3 min read

The Exit and Consolidation Conundrum For On-Demand Mobile Services

There’s been an influx of on-demand mobile services – the Ubers, Lyfts, Postmates, Shyps, etc. of the world. They’re great and I think we should continue to invest in these companies, especially at a vertical level with industries like cars (Beepi) and food (Sprig). There’s one issue that’s been cropping up in my head for the past couple of months and that’s: what’s the end-game for many of these services? I don’t say this in a “it’s 1999 bubble and burn rates are high” manner. I say this in a genuine and optimistic, we haven’t seen anything like this before and many of these services will have to have an exit, but the buyers for these companies are different than just the usual Google, Facebook, Apple, and Microsoft . Here are the different buckets and where I think on-demand mobile services might shake out in terms of liquidity.

Don’t think of them like technology companies

Many of these services are the next generation of the industry that they’re helping transform i.e. – Uber for transportation or Shyp for shipping. They’re transforming their industry by utilizing software as a way to scale instead of just pure human resources. When you start to think of these services not as players in the horizontal category of technology, but in the vertical categories they seek to disrupt, the potential liquidity becomes clearer.  Instead of them creating software to enable 3rd parties (ie- software for taxis), they are creating the software for 1st party use so that they can replace the existing incumbents (ie-existing taxi companies).

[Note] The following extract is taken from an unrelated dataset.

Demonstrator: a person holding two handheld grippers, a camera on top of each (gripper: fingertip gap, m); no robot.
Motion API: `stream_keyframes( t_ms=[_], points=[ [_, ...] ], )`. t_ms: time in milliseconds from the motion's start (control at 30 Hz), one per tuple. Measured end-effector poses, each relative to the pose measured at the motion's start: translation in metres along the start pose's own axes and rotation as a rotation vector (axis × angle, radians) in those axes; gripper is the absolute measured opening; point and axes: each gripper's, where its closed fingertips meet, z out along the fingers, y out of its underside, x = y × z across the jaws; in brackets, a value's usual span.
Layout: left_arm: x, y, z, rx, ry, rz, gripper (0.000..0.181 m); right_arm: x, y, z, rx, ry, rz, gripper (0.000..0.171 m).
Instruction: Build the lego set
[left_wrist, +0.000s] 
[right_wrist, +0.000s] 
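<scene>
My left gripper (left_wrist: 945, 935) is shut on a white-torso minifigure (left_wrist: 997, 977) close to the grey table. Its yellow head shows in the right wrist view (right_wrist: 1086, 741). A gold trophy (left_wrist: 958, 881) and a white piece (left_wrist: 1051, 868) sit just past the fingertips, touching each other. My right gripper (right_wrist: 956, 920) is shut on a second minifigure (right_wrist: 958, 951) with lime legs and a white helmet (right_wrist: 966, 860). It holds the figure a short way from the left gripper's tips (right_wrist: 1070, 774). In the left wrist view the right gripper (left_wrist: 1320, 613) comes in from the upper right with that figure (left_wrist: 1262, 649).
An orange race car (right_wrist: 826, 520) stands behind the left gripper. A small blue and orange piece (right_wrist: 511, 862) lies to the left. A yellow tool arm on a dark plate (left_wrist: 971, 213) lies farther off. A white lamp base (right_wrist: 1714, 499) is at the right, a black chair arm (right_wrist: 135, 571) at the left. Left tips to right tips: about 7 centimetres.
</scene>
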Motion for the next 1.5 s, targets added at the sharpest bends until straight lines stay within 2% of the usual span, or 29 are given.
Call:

Scenario 1: Some will become independent giants in their vertical displacing or sitting aside the old guard

Uber will replace the taxi industry and sit beside the logistics giants of UPS and FedEx. Seamless has already made itself a new giant in the food category. Instacart is now becoming a food brand that doesn’t replace, but supplements many of the existing brands like Whole Foods. We’ll start to see the big winners in vertical industries stay independent.

Scenario 2: Consolidation into the independent winners

Many of the ride-sharing applications will consolidate together to unify supply and move the market forward. We even saw Seamless and Grubhub consolidate in the food industry. Investors are going to be placing their bets in all the vertical industries and hope their bets are on the number 1 player. The smaller players will provide returns due to the size of the market being played in, but much smaller.

Scenario 3:  Consolidation from niche to wider net vertical

There are on-demand services for almost everything and many more to come. Some are playing in niches that are too small to provide a venture backed exit. As lifestyle businesses, they are awesome, but as venture backed businesses, they likely can’t scale to the size they need. I wouldn’t be surprised if we saw a rollup of many services into larger holding companies. Lifestyle and wellness come to mind along with home services.

Scenario 4: Acquisitions by e-commerce companies looking to enter specific segments

Amazon and eBay have been the leaders in commerce for over a decade now. Local has always been a holy grail that’s tough to tackle. The on-demand mobile players allow them to expand their offerings and acquire similar DNA. Postmates being acquired by Amazon is a logical potential conclusion.  Google has shopping express as well.

Scenario 5: Acquisitions by the existing incumbents

This is where the most exciting deals will happen. What if Walmart bought Postmates? What if Bliss Spas bought Zeel? Every company that has not been transformed by software and mobile, certainly will. A company can choose to be transformed and prosper, or choose not to and wither. Either way, the effects will be felt. Building out on-demand mobile services from a domain expertise, technology, and supply-side acquisition aspect is not easy. Incumbent players will make purchases here to try to ensure their future. I think this is the likely and in many cases, good exit, for many of these companies..

I’m not going to go into the “shut down and fail” scenario. That’s a possibility for any startup. Yes it will happen and yes when it does, everyone will say the sky is falling. It’s the natural course of business, not every company makes it and it’s not indicative of the market.  The independent companies created here are going to be around decades from now and those that are acquired by incumbents may give those incumbents a new lease on life.  Overall, we’re seeing a radical reinvention of every business that has come before us by applying software and ubiquitous computing.